Working Class Corner/Nervous Breakdown
The good news is that my nervous breakdown is likely to be temporary. The bad news is that the causes for my current breakdown have not been removed. It is therefore recommended that in order for me to function I need to live in a fantasy world, which may appear to be insane, but is actually a good idea, considering…
Lets see.
Anyway I was working on a few things, none of which worked out.
Sadly enough my breakdown is directly tied to money.
According to my study of nervous breakdowns lack of money is a legitimate trigger for the breakdown.
Prior to the invention of money I suppose a lack of beads and babbles would qualify as legitimate triggers for complete mental breakdowns.
After my lastest rejection letter, and after during watching on the Tv Some Came Running, I started crying.
Truly it is one of Frank Sinatra’s best performances.

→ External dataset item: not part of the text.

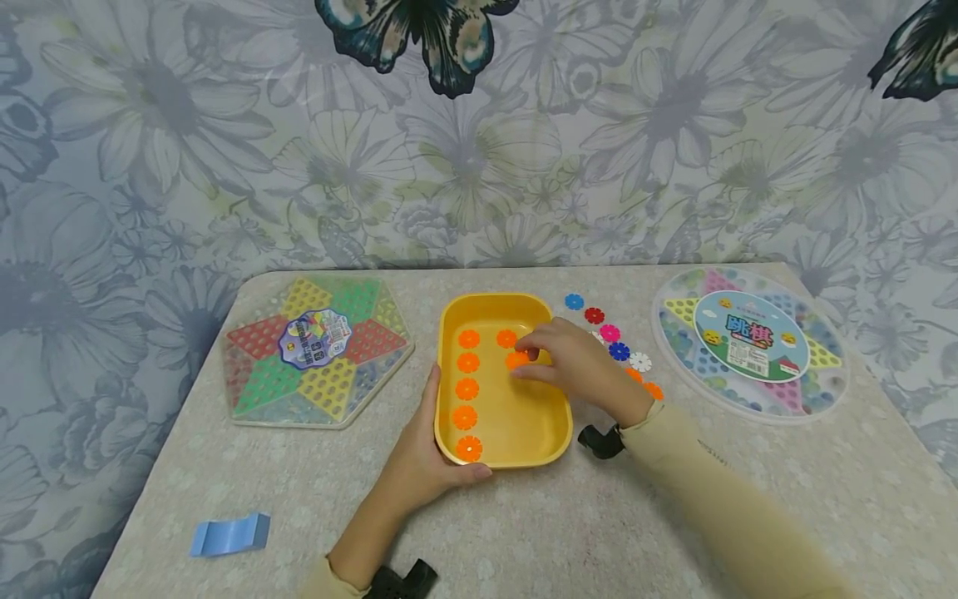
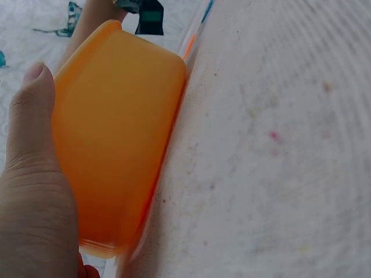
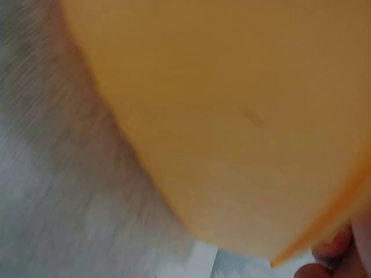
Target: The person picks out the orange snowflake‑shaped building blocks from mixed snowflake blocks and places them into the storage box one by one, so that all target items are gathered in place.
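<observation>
A yellow plastic tray stands on the table in the middle of the head view. My left hand grips its near left corner, thumb along the near rim; the left wrist view shows the thumb against the tray's outer wall. Inside, a column of several orange flower-shaped discs lines the left side. Another orange disc lies at the upper right. Just below it, my right hand reaches over the right rim and pinches an orange flower disc low in the tray. The right wrist view shows mostly the tray's wall.
Loose flower discs, such as a red one and a white one, lie right of the tray. A round game box stands at the right, a hexagonal one at the left. A light-blue plastic piece lies at front left.
</observation>
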Available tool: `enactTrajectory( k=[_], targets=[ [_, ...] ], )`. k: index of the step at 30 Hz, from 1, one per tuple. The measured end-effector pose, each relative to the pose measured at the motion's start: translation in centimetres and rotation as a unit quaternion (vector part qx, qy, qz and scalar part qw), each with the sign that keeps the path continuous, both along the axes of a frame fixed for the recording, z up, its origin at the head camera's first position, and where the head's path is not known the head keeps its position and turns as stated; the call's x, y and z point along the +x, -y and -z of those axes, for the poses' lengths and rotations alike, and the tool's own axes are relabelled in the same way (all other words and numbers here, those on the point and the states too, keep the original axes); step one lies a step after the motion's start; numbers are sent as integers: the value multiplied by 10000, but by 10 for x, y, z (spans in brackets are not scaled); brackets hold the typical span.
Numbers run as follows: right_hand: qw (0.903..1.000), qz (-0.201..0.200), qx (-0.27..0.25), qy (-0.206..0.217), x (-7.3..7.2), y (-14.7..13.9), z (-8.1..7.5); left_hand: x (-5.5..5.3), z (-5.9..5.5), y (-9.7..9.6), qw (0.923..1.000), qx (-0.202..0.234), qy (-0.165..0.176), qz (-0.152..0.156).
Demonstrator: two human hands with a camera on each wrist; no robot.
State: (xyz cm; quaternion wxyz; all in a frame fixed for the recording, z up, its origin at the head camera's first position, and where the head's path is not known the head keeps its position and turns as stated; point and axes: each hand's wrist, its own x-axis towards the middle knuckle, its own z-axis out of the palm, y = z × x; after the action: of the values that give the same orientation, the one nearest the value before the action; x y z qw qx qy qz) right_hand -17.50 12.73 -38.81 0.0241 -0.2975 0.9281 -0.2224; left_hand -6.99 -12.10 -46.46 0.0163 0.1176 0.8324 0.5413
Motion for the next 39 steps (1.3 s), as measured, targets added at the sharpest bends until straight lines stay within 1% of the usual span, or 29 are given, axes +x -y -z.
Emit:
enactTrajectory(
  k=[2, 6, 8, 13, 17, 20, 25, 34, 39],
  targets=[
    [10000, -30, 75, -18, -2, 7, 0, 0, 0, 0, 10000, -17, 25, 8],
    [9993, -119, 259, -238, -5, 19, 3, 0, 0, 0, 10000, -59, 61, -1],
    [9986, -76, 398, -354, -6, 23, 4, 0, 0, 1, 10000, -61, 62, -17],
    [9959, 100, 784, -440, -8, 26, 10, 0, -1, 1, 10000, -19, 34, -32],
    [9919, 142, 1158, -510, -9, 27, 15, 0, 0, 1, 10000, -27, -53, -11],
    [9895, 140, 1341, -515, -10, 29, 17, 0, 1, 1, 9999, -46, -99, 5],
    [9878, 181, 1449, -536, -10, 30, 18, 0, 0, 0, 10000, 10, -26, 28],
    [9833, 459, 1651, -611, -11, 33, 19, 0, -3, 0, 10000, 14, 11, 44],
    [9834, 480, 1631, -633, -11, 34, 18, 0, -3, 0, 10000, 40, 51, 47]
  ],
)
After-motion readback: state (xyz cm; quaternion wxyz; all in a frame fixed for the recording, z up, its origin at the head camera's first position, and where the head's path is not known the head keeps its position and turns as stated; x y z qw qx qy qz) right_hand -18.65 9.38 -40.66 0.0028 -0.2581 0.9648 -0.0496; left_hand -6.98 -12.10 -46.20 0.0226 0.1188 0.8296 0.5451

Regardless of whatever you may think about Frank Sinatra, he really could act, and since I have read Some Came Running, and have attempted to write, plus had ambitions that have mostly come to be no more than dust, I started crying.
Normally I do not cry over rejection letters.
However the confluence of events, like running out of money, and being rejected for another job, and a couple of legal threats, and some health problems, and watching Some Came Running, wherein Frank and Shirley McClain, and Dean Martin give the performances of their lives, prompted me to weep.
My wife said it was probably good for me to have a good cry.
Most of my important machines have broken in tandem with my depression this has contributed to my overall sense of doom.
Some say that my future is bright, and that the situation is temporary, and that prosperity is just around the corner.
I appreciate positive views, and count my blessings, and give all my love to all in similar states of mind.
Really what I ought to do is walk more in circles.
I am really regretful that I ever had any ambitions other than walking in circles on an airport.